PROMPT
After finding the line with "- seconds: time" in the data below, set down exactly each line through the one with "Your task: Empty", inclusive, and stop there.

(Recorded data)
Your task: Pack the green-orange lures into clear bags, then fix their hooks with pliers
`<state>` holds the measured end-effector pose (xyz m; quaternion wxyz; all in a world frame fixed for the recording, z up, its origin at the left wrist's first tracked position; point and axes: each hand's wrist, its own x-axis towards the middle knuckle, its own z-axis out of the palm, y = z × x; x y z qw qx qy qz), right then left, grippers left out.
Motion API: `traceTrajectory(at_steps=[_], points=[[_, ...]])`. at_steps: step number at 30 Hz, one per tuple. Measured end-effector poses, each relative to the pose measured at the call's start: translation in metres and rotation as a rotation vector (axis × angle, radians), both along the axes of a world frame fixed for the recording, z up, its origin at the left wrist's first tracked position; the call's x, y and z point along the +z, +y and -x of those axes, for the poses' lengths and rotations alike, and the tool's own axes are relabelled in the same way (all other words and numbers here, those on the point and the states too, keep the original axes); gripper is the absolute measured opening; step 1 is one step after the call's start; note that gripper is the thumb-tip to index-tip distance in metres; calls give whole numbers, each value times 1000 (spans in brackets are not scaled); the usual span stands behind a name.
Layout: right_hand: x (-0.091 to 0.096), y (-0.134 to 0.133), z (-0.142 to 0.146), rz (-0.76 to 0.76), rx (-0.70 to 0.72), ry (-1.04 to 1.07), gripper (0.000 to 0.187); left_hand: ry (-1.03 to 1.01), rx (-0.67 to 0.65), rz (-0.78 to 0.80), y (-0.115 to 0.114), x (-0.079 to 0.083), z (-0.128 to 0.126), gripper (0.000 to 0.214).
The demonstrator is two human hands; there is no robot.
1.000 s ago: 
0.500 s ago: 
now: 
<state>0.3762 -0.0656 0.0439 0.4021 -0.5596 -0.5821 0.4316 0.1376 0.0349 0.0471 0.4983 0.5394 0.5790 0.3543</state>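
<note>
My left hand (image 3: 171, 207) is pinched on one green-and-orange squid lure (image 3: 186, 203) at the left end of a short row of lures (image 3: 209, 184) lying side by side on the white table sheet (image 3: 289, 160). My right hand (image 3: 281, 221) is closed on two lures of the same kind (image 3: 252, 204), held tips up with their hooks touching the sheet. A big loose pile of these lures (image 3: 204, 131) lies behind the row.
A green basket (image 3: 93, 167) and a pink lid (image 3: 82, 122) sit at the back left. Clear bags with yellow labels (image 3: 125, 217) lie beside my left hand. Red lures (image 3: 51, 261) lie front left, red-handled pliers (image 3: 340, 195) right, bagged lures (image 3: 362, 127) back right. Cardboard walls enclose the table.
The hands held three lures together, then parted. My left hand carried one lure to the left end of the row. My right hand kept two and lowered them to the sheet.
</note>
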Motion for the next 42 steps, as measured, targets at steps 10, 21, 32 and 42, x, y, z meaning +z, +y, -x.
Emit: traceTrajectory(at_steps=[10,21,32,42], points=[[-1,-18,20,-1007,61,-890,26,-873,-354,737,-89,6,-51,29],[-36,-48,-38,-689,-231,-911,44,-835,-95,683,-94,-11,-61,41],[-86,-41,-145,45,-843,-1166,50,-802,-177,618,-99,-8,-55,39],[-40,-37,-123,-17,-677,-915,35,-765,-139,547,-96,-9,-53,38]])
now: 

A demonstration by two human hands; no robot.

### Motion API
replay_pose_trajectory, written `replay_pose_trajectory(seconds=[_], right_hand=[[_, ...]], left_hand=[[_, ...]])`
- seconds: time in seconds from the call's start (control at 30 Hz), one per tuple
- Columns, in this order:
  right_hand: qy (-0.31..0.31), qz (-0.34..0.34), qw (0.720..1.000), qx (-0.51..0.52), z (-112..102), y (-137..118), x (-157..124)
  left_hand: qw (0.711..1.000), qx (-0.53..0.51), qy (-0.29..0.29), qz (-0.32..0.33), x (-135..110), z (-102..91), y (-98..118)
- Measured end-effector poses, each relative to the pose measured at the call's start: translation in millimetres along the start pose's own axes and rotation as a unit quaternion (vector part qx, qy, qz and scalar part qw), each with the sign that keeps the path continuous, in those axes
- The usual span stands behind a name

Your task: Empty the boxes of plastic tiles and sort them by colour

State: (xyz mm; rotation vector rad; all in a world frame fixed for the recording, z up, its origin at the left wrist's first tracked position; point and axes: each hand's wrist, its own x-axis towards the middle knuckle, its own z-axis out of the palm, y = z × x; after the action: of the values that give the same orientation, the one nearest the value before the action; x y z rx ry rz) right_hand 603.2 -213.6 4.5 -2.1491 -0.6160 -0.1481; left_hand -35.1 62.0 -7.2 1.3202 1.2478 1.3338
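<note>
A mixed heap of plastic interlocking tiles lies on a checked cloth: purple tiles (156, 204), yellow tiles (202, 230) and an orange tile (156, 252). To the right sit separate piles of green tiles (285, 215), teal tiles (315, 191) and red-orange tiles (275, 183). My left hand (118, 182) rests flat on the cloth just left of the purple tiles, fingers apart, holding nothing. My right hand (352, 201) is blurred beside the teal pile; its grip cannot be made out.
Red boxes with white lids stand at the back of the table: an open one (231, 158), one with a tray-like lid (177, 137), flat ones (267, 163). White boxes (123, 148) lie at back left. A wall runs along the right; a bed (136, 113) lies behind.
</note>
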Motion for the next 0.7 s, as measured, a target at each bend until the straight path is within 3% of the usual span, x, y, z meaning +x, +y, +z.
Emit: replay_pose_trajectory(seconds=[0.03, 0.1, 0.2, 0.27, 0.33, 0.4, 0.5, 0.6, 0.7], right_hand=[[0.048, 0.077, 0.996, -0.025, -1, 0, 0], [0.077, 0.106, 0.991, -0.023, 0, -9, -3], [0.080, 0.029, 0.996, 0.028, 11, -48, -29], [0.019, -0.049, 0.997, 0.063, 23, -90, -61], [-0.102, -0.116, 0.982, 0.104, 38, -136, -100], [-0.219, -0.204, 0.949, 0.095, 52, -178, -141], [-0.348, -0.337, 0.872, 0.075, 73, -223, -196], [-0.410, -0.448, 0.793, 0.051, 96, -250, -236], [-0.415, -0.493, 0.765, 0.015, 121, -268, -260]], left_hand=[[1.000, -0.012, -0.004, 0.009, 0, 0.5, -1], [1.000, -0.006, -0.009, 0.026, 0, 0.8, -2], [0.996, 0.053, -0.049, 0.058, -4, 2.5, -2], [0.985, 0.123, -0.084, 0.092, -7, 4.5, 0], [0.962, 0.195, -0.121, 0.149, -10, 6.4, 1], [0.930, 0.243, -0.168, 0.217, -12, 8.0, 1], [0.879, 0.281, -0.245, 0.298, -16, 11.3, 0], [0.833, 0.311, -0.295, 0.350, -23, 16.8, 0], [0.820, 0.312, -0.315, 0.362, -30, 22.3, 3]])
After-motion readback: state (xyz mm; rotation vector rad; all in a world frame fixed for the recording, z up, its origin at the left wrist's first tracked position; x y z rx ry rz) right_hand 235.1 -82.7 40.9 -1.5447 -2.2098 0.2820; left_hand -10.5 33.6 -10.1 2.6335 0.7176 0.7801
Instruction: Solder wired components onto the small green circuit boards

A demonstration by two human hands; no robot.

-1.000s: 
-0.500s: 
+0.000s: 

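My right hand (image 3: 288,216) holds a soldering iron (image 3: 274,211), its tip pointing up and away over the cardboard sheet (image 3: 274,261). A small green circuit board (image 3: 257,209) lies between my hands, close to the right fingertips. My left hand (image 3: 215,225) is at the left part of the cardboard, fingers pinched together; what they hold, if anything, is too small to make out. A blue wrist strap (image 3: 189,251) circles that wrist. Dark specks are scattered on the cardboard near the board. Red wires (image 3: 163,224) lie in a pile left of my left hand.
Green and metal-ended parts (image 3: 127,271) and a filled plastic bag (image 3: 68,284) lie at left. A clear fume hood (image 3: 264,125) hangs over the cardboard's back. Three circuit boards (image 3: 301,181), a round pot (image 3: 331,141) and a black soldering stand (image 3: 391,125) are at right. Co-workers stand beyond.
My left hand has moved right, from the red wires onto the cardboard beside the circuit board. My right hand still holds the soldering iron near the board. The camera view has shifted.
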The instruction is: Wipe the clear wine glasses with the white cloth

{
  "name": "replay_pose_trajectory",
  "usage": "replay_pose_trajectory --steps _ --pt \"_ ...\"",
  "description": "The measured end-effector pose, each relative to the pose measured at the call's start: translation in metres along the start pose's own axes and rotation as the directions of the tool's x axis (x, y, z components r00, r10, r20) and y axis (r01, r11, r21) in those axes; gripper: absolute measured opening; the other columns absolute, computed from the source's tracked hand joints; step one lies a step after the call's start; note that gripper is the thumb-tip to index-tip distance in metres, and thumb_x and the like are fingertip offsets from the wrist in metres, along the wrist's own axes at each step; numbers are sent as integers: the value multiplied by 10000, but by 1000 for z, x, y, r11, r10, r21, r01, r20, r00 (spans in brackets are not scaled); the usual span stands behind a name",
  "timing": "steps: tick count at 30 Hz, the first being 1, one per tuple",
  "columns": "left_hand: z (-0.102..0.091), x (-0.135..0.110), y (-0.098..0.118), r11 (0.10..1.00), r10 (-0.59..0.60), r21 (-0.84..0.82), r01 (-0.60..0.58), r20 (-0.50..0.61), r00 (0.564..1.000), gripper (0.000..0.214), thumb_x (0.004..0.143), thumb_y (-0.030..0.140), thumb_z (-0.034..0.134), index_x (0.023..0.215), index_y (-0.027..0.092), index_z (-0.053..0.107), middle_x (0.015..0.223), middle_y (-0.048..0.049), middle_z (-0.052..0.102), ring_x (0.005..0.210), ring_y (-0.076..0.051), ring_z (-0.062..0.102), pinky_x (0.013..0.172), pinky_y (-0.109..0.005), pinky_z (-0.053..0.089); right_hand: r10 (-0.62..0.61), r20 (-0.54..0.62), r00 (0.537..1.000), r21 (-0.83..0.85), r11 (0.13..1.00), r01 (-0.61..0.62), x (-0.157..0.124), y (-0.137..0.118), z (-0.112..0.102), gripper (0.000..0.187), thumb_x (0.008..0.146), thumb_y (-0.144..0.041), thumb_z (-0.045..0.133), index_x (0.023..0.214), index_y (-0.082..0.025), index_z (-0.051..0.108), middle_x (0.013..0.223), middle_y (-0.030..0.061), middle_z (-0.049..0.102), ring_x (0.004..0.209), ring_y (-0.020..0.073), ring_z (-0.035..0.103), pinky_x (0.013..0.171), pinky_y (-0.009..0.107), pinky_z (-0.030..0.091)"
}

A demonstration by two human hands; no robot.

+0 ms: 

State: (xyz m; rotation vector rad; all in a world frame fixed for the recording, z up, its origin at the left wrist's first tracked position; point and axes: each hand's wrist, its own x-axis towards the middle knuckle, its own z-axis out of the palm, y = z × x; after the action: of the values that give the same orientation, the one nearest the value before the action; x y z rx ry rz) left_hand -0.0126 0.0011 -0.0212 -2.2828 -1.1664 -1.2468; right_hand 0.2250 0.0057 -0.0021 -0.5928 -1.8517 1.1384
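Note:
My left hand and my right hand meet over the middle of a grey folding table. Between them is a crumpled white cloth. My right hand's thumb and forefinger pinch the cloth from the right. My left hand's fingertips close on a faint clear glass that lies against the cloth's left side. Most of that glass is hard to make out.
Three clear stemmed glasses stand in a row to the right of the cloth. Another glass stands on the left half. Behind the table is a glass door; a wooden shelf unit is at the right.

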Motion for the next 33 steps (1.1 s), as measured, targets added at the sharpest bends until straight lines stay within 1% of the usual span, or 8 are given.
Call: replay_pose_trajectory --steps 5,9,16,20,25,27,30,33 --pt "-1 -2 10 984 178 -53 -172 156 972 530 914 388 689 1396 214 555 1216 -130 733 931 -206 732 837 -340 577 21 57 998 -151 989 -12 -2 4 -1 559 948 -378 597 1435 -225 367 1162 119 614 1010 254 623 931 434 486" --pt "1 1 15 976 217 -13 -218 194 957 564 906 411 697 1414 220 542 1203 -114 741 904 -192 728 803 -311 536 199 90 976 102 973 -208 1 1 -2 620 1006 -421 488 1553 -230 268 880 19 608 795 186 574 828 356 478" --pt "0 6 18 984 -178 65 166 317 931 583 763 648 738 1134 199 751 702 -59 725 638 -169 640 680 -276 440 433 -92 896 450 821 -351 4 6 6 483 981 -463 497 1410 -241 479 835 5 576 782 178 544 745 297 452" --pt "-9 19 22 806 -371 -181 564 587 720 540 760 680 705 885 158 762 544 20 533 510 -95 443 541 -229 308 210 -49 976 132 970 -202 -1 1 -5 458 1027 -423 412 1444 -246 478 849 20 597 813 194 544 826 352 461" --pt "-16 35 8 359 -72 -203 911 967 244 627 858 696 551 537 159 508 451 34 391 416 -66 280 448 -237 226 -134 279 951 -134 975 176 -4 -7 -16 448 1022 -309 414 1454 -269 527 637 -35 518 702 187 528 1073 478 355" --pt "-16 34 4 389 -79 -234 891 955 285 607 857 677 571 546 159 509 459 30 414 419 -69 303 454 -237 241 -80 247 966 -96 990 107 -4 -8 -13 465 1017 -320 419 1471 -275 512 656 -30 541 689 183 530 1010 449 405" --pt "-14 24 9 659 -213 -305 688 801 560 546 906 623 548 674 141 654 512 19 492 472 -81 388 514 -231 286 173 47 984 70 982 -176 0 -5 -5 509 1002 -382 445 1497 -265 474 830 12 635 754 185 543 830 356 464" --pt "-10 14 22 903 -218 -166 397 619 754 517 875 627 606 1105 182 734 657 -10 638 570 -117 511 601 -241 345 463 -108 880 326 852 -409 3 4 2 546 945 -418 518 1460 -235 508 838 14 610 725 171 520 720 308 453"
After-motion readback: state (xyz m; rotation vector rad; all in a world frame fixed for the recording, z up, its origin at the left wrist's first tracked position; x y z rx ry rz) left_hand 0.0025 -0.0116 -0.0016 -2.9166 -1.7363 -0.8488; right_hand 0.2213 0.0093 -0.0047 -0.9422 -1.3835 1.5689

EXERCISE RESULT
- seconds: time in seconds from the call's start (control at 30 Hz), one per tuple
- Columns, in this order:
  right_hand: qy (-0.31..0.31), qz (-0.34..0.34), qw (0.720..1.000), qx (-0.51..0.52), z (-112..102), y (-137..118), x (-157..124)
  left_hand: qw (0.711..1.000), qx (-0.53..0.51), qy (-0.29..0.29), qz (-0.32..0.33), x (-135..110), z (-102..91), y (-98..118)
- Measured end-effector poses, each relative to the pose measured at the call's start: translation in millimetres along the start pose's own axes and rotation as a unit quaternion (vector part qx, qy, qz and scalar part qw), each with the sign that keeps the path continuous, in those axes
- The usual span stands behind a name

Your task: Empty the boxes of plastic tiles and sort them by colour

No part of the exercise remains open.